NEW YORK — Investigators are still trying to sort out whether the fatal shooting of a Kaufman County prosecutor in January was in fact a gang-ordered hit or the act of a lone gunman, whose years in solitary confinement may have nurtured paranoia and hatred of prison officials.

And they let him out early because of an error in paperwork? This is stinking like a psy-op more and more every day. The use of the term lone gunman kinda gives it away at this point.  

So who would want to go around the country killing public officials and reinforcing the gun control agenda? For which intelligence agency are hit teams working?

James F. Austin, a consultant who helped Tom Clements in efforts to make significant changes in Colorado’s prisons, including reducing the use of solitary confinement, said it was unprecedented for a prison gang to take aim at a public official.

And one who was trying to make their lives a little less unbearable at that. 

This whole white supremacist angle is starting to stink like an agenda-pushing cover story, with the domestic "terrorist" threat being advanced in this case.  

I have to be honest with you, readers.
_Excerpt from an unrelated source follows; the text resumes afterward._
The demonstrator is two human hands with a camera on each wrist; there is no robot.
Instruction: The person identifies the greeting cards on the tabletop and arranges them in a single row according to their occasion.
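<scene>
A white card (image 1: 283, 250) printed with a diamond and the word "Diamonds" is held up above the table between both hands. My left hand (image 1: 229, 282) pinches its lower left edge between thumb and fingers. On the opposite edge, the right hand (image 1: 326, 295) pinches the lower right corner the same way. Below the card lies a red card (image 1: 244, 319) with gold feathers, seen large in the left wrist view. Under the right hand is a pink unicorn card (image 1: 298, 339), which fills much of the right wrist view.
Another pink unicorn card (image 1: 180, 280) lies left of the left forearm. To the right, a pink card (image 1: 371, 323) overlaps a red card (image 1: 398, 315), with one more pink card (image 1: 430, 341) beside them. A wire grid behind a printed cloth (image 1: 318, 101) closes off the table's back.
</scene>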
I'm getting sick of reading tis s***.

‘’This has just never happened before in the history of corrections,’’ Austin said. ‘‘What would be the value of the gang doing that, except to bring incredible heat both on and off the street?’’

He's posing the same question I always do: cui bono?
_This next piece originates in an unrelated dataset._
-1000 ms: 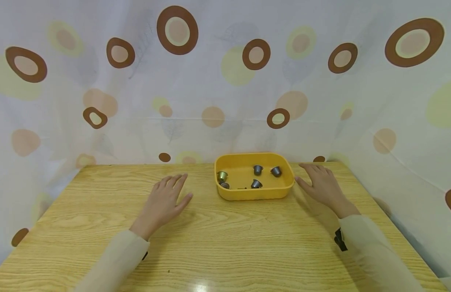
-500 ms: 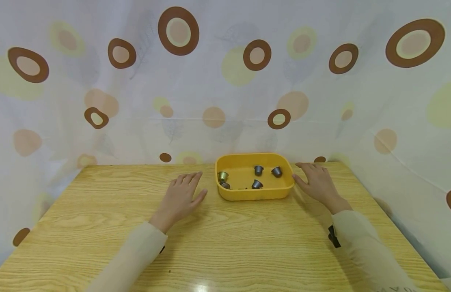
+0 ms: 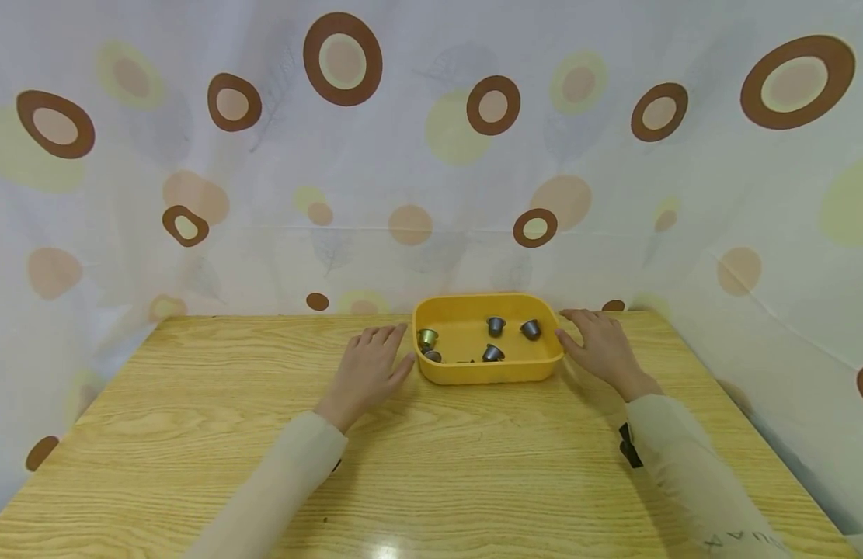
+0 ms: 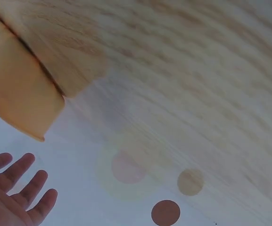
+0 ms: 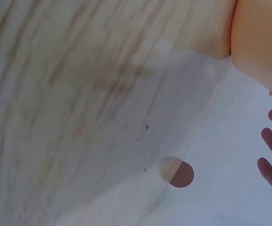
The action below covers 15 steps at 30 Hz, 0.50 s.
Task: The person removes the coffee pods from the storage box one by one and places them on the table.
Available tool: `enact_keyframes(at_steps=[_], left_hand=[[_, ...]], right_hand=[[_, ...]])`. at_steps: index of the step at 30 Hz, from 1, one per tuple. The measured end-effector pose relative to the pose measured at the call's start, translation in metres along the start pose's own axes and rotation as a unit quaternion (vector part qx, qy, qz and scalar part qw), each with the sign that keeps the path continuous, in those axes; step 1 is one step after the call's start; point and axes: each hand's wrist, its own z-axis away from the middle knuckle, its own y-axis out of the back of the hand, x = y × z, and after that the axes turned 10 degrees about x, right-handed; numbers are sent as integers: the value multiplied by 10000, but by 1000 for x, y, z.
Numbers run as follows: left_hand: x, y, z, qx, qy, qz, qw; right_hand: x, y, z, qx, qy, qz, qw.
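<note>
A yellow plastic bin point(image 3: 487, 374) stands at the back of the wooden table, with several coffee capsules inside. One capsule point(image 3: 427, 337) is gold; a dark capsule point(image 3: 496, 326), another dark capsule point(image 3: 531, 330) and a third dark capsule point(image 3: 493, 353) lie farther right. The front wall partly hides others. At the bin's left end is my left hand point(image 3: 368, 369), fingers extended and holding nothing; the left wrist view shows a gap to the bin point(image 4: 22, 80). My right hand point(image 3: 602, 349) is at the right end, fingers spread; whether its thumb touches the wall I cannot tell.
The wood-grain table point(image 3: 473, 473) reaches toward me in front of the bin. A pale curtain point(image 3: 417, 178) with brown ring patterns hangs close behind the bin and along both sides of the table.
My left hand has moved right and slightly forward, up to the bin's left end. My right hand has shifted a little left toward its right end. The bin and capsules have stayed put.
</note>
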Motion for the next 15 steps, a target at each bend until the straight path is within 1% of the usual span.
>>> enact_keyframes(at_steps=[2,5,15], left_hand=[[2,-1,-3,-44,42,-20,10000],[3,-4,-6,-18,82,-65,9999],[6,-12,-16,-149,367,51,9992]], right_hand=[[-1,-1,-1,-51,-21,-6,10000],[-3,-2,-2,-79,-30,-23,10000],[-8,-5,-9,-253,-43,33,9997]])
He added that the gangs ‘‘like to do their thing without much attention, especially with a director who is doing everything he could to make the prison safer and more comfortable.’’

You know, after a while my explanation looks like the truth and the onus is now on the authorities to prove otherwise.
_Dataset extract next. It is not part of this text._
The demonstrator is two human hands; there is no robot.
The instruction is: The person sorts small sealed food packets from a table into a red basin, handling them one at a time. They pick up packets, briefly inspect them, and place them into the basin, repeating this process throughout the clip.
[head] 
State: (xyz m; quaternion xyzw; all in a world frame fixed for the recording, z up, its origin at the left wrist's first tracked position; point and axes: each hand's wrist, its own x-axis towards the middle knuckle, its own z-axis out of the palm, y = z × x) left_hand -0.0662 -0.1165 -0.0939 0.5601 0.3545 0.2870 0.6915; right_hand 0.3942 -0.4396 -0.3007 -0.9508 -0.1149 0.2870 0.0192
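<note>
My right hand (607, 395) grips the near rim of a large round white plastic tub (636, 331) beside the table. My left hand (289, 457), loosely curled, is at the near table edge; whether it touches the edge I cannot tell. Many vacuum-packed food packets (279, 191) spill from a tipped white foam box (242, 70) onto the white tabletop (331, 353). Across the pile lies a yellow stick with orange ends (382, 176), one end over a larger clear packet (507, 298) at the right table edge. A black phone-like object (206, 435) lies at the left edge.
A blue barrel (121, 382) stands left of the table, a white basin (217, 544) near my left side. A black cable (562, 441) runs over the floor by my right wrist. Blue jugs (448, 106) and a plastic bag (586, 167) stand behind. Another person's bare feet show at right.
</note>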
Austin said that the man suspected of shooting Clements, Evan S. Ebel, whom he described as kind of a lone wolf, had been released directly to the streets after spending almost six years in solitary confinement. Clements had been trying to introduce transitional programs for inmates who had been held in isolation for long periods. 

WTF? Out of the frying pan and into the fire? And that lone wolf bit. That means anyone could be a"terrorist."

But law enforcement officials said Thursday that they could not rule out the possibility that Ebel — who died after he was injured in a shootout and a chase with Texas police officers and sheriff’s deputies northwest of Dallas on March 21 — was acting on orders from the leaders of the 211 Crew....

This is getting tiresome.

According to prison records, Ebel fought with other inmates in prison and smeared feces on cell doors. In one instance, he assaulted a guard, threatening to kill him and his family.

And yet he was let right out on to the streets.

In another, he threatened to kill a female corrections officer, telling her he would ‘‘kill her if he ever saw her on the streets and that he would make her beg for her life.’’

And that's were they dumped him. It's almost as if they let this guy out so he could be a patsy.

Ebel’s father, Jack, an oil and gas lawyer in Denver and a friend of Hickenlooper’s, testified at a 2011 hearing on solitary confinement before the state’s Senate Judiciary Committee that his son had suffered mentally in the years he had spent in solitary confinement.

‘‘He has a high level of paranoia; he’s extremely anxious,’’ Jack Ebel said of his son.

Was he on pharmaceuticals?

Clements had embarked on an ambitious program to change solitary confinement policies, reducing the number of inmates sent to isolation and putting programs in place to reduce recidivism once prisoners were released.

So why would prisoners want to kill him?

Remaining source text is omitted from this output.